Date of Award

5-1978

Degree Type

Report

Degree Name

Master of Science (MS)

Department

Management Information Systems

Committee Chair(s)

H. Robert Stocker

Committee

H. Robert Stocker

Abstract

The following statement was made by Tonne, Popham, and Freeman in 1965:

With typewriting being offered in one-third of the junior high schools, with three-fourths of them starting this program within the last ten years, and with almost three-fourth of the schools reporting an increase in enrollment within the past year, it is obvious that a prospective typewriting teacher may well expect to find himself in a junior high school

Sanborn stated:

Personal-use typewriting belongs to the ninth grade, either in junior high school or in a four-year high school. Placed here, it not only affords the student the opportunity to acquire a skill, . . . but it assures him this usable s kill through all four years of high school.

There is agreement among many educators that the. Junior high school is a good level to introduce students to personal-use typewriting But, there is still some disagreement as to how many semesters the course should be taught.

Kleindle and Crank wrote, "Personal typewriting at the junior high school level is often a one-semester course."

Tonne, Popham, and Freeman reported on a survey by the United Business Association (now the National Business Education Association). This survey covered almost half of the country' s separate junior high schools.

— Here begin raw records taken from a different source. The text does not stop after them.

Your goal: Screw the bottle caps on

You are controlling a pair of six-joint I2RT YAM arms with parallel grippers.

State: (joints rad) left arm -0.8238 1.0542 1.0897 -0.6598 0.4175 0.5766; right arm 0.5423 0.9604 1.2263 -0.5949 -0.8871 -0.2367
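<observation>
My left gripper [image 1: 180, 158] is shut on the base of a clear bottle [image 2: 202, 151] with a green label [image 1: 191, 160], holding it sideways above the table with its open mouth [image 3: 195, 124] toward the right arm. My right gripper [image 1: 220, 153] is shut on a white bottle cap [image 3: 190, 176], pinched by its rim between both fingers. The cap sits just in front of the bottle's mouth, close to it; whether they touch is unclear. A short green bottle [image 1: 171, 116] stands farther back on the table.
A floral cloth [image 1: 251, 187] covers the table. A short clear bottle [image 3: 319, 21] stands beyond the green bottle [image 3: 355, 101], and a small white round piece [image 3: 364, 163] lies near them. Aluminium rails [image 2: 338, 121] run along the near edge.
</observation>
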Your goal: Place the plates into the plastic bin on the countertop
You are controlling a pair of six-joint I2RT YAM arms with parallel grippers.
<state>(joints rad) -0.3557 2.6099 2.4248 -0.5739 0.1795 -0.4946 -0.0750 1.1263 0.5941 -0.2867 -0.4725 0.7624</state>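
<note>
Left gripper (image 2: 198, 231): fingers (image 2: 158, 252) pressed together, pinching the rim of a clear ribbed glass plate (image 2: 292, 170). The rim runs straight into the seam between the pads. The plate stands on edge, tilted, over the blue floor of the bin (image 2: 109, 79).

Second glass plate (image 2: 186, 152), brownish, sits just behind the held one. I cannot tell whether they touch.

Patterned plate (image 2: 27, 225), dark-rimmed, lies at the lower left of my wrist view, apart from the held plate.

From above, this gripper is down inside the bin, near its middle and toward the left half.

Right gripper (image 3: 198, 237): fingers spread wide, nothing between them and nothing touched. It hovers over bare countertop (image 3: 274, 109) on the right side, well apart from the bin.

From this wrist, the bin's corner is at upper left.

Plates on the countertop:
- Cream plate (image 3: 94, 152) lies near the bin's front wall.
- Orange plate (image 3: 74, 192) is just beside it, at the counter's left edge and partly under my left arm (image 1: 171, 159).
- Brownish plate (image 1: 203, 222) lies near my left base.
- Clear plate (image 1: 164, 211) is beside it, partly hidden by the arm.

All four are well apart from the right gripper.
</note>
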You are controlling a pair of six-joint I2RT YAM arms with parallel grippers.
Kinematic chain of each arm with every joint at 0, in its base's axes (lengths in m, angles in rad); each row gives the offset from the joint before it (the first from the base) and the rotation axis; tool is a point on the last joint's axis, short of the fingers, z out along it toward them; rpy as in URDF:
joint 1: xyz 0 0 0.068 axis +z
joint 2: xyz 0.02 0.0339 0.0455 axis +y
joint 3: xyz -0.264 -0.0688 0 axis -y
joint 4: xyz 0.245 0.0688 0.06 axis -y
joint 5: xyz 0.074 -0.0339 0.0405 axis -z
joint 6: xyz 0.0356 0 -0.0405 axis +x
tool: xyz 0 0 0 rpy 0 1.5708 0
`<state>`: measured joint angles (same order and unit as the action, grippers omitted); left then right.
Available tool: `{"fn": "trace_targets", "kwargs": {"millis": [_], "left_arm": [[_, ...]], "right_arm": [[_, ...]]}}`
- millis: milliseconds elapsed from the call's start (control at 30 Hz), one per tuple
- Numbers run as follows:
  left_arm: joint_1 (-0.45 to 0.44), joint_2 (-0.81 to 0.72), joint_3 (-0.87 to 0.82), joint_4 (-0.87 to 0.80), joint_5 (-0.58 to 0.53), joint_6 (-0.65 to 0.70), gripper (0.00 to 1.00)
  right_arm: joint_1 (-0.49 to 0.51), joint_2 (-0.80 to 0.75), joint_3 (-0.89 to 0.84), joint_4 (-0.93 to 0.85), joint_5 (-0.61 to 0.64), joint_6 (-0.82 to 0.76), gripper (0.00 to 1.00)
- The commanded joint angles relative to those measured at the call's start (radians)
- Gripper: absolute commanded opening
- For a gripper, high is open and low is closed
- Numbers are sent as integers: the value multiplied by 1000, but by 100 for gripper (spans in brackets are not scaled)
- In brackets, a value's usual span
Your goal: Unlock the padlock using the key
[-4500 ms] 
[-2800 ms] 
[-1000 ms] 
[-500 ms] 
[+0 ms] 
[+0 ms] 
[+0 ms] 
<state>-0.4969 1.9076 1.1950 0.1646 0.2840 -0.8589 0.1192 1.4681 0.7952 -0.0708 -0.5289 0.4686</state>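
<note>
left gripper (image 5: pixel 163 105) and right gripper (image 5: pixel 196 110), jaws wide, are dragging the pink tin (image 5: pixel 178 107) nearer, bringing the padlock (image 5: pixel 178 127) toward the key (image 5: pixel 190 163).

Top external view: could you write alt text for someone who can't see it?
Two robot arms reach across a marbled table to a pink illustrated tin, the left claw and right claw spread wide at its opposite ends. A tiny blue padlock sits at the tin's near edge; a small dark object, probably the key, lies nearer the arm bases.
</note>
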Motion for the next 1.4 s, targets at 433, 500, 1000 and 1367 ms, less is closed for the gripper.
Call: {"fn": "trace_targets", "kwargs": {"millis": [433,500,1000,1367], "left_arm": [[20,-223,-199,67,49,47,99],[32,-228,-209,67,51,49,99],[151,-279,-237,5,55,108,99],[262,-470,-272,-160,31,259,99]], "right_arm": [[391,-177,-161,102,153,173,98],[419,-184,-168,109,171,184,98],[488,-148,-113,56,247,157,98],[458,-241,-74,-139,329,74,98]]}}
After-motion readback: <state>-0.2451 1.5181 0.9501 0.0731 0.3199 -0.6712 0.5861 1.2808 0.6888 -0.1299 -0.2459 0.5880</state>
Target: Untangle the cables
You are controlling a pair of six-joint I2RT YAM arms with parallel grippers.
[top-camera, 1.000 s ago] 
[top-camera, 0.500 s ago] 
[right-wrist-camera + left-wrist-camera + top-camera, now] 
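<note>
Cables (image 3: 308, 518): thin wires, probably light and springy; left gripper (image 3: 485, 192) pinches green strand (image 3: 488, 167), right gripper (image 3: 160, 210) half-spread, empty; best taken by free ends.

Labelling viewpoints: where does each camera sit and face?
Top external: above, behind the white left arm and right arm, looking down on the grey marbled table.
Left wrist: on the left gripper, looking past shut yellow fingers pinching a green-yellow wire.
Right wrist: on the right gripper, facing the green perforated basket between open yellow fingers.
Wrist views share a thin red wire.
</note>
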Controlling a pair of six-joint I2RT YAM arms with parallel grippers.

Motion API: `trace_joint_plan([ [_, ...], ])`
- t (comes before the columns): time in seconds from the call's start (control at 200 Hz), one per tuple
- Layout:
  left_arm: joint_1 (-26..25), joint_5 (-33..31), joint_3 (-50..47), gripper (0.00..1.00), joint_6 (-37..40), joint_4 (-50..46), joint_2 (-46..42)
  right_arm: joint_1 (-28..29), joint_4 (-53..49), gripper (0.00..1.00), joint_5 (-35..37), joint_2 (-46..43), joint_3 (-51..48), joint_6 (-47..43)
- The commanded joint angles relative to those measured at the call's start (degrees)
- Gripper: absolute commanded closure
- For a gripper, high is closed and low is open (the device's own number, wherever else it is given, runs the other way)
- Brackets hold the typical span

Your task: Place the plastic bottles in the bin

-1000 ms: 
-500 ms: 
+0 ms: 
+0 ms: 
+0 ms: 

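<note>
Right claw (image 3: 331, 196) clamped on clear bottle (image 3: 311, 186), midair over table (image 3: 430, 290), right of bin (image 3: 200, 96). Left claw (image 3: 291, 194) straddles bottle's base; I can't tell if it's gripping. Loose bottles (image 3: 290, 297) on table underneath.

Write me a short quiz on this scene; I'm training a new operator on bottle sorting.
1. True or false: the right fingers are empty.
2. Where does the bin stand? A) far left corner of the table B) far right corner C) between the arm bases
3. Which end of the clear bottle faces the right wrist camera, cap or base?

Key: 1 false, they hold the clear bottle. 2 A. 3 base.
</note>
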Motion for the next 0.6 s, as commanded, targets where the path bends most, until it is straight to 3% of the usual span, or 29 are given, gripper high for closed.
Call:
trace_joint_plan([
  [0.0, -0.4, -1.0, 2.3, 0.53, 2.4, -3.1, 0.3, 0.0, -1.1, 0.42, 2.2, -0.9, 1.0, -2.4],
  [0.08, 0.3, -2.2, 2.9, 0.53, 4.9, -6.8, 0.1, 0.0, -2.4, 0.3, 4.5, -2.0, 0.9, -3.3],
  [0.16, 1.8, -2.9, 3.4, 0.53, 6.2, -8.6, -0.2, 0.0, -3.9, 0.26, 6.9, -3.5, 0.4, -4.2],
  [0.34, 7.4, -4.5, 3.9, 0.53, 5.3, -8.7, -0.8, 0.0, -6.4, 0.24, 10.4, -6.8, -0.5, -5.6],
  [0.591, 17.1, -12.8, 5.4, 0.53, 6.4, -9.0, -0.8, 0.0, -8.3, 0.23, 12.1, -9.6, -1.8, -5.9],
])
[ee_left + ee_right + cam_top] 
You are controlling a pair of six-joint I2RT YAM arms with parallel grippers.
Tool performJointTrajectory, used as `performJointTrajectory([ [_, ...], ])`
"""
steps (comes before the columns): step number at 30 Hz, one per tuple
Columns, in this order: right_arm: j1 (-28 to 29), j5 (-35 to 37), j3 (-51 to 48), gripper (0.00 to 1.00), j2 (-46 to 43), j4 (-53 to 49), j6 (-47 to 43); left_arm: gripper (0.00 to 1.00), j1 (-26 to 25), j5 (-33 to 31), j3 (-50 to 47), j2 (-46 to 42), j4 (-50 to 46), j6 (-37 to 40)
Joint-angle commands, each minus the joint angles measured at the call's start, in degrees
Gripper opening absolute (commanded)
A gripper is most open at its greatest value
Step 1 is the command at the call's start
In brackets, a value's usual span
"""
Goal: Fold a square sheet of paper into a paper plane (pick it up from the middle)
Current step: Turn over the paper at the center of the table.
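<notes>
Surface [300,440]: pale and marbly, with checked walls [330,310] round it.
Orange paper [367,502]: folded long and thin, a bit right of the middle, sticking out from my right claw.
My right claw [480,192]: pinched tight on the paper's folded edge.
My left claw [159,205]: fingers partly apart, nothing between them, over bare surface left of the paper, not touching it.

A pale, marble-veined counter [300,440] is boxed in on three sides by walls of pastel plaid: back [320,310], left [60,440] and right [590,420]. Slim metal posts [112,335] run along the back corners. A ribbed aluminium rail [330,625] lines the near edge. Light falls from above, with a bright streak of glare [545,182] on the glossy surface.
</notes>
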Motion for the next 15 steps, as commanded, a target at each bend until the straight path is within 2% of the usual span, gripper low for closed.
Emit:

Of these junior high schools surveyed, 71 percent indicated that they teach two semesters of typing. This same survey revealed that 91 percent of those schools surveyed reported the class was taught in the ninth grade.

Blackstone and Smith in 1955 said:

It is believed that students of any age from the sixth or seventh grade upward are capable of learning to type to the levels of performance necessary for personal use , for such levels are not high . In personal-use typewriting, there are seldom any actual speed requirements. . .. the point is that the personal use student need not develop the speed and accuracy levels needed for vocational typing.

Have all students who want typing, for any purpose, take a semester or two early in the secondary school--as early as the seventh or eighth grade--and make the course primarily personal typing for all concerned .

However, Russon and Wanous state relative to a junior high typing course, "Personal-use typing should be stressed, but keyboard mastery and fundamental techniques should be developed with the same care and vigor as in vocational typing classes."